## Task instructions:
The lines to copy from the data below are those that hold the string "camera".

## Dataset excerpt:

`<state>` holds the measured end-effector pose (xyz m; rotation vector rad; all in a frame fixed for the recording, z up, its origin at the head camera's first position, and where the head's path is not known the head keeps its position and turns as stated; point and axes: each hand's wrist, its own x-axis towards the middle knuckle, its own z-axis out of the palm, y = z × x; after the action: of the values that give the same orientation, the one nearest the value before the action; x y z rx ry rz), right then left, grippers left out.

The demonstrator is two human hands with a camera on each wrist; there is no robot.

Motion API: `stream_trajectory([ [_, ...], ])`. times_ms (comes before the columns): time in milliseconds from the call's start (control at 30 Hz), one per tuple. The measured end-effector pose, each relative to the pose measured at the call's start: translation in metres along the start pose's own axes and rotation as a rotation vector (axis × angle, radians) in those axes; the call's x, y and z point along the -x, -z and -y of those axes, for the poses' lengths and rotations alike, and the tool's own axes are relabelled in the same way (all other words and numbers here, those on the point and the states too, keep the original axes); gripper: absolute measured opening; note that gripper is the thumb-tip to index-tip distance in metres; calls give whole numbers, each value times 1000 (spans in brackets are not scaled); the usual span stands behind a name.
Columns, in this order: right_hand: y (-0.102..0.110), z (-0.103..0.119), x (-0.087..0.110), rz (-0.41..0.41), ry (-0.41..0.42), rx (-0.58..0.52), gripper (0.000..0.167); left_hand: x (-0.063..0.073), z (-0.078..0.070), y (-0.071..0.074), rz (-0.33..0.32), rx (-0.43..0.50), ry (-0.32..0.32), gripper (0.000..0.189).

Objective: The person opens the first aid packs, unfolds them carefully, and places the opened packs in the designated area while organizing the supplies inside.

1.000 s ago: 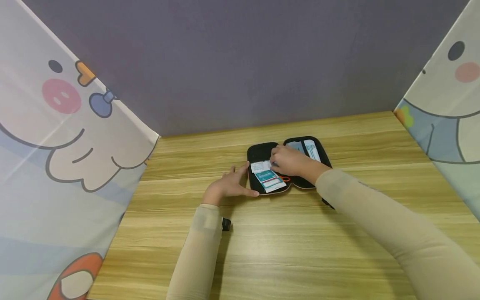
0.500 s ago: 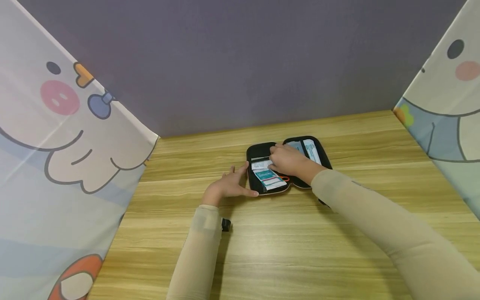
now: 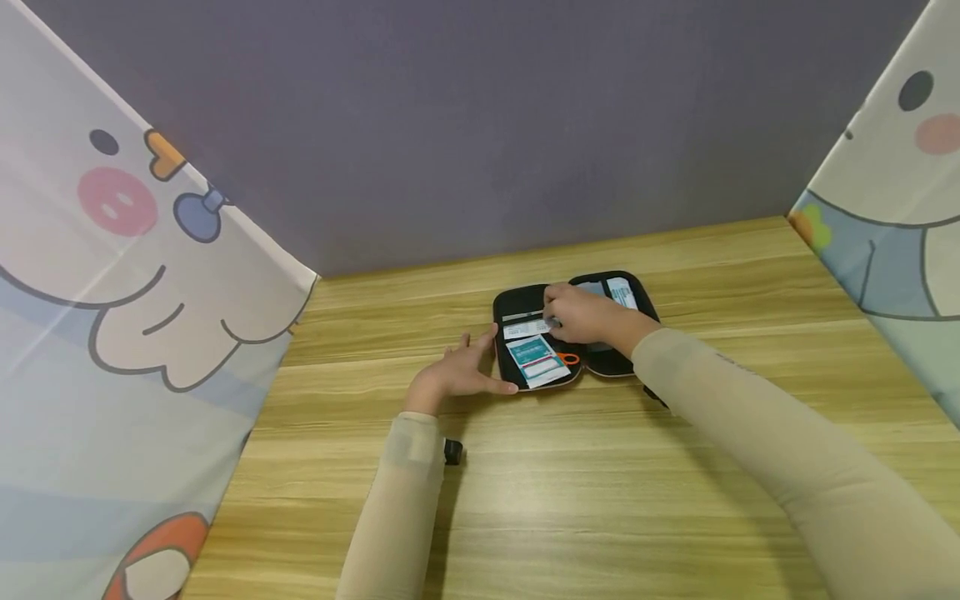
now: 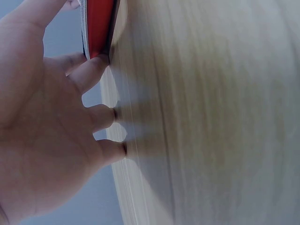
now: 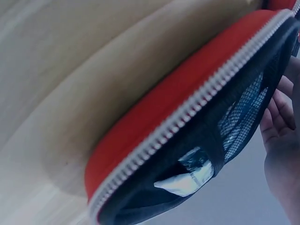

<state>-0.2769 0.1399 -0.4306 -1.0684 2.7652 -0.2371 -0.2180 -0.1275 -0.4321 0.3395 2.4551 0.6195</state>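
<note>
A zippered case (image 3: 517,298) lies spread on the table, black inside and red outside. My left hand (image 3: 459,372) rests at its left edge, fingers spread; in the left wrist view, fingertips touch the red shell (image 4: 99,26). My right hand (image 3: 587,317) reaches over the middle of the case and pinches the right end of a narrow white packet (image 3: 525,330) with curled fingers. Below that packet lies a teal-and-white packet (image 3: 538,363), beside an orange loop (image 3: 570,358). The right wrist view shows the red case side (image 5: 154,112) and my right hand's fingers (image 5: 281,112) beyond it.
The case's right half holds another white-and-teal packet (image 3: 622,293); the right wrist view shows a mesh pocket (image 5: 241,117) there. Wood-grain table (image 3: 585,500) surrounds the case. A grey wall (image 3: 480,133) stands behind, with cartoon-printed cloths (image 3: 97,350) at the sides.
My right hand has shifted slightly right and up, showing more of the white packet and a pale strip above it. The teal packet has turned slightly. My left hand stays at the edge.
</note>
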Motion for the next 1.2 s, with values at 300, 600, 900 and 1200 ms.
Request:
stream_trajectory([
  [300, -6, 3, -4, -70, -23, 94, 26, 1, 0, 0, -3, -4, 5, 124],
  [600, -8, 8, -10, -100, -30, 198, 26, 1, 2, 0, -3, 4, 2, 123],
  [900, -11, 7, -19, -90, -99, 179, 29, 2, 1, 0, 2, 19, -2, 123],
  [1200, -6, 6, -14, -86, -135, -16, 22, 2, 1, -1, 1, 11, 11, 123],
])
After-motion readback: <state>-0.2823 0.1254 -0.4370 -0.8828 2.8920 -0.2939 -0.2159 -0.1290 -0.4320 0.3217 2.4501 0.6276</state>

## The completed task:
`<state>` holds the measured end-effector pose (xyz m; rotation vector rad; all in a frame fixed for the recording, z up, its origin at the head camera's first position, and where the head's path is not known the head keeps its position and turns as stated; point and axes: each hand's wrist, its own x-axis towards the middle knuckle, its own z-axis out of the palm, y = z × x; after the action: of the values that give the same orientation, the one nearest the value before the action; x y z rx ry rz), right then left, grippers left out.
The demonstrator is two human hands with a camera on each wrist; there is no robot.

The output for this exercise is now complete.